***** THE DATA
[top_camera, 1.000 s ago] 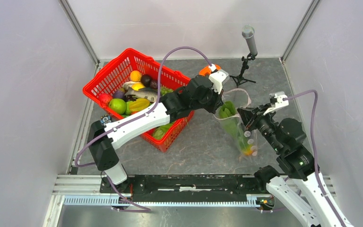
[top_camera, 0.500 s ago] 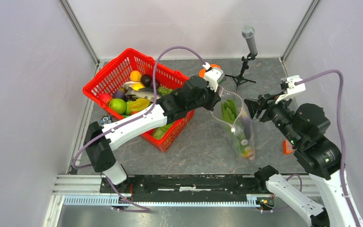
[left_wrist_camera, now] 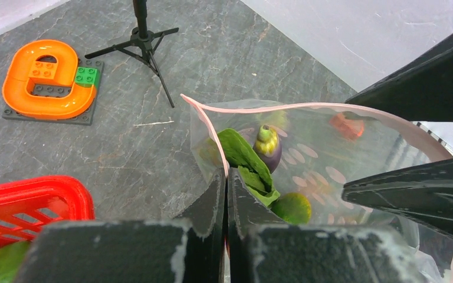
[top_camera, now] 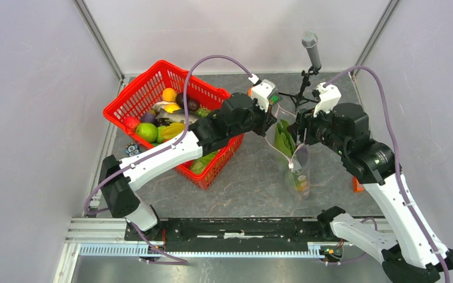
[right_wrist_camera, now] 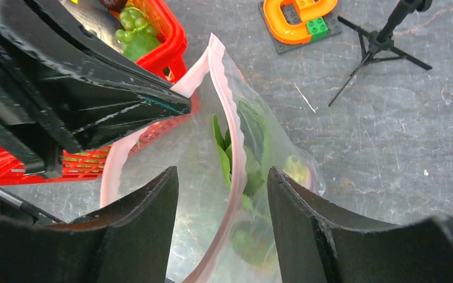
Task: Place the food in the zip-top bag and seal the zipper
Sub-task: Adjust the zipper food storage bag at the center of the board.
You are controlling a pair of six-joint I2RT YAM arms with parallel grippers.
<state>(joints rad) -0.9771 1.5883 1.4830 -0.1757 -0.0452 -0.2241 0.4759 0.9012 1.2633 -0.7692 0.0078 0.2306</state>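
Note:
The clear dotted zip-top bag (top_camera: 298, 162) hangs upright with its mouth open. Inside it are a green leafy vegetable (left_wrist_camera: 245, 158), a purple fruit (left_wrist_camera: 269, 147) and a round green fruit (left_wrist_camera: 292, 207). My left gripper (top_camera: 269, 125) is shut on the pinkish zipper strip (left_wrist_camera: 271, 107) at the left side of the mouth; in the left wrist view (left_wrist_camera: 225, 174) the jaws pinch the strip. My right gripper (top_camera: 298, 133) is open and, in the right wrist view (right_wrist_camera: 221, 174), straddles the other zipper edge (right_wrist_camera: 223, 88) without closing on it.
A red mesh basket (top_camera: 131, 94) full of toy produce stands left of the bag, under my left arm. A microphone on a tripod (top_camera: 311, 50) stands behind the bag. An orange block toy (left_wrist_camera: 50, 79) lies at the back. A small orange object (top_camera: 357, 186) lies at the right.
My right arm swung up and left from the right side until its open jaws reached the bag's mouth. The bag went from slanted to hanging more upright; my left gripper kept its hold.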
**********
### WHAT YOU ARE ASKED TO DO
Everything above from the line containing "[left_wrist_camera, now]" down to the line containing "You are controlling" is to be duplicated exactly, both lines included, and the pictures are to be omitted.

### YOUR RESPONSE
[left_wrist_camera, now] 
[top_camera, now] 
[right_wrist_camera, now] 
Task: Place the food in the zip-top bag and seal the zipper
Sub-task: Adjust the zipper food storage bag at the center of the board.
You are controlling a pair of six-joint I2RT YAM arms with parallel grippers.

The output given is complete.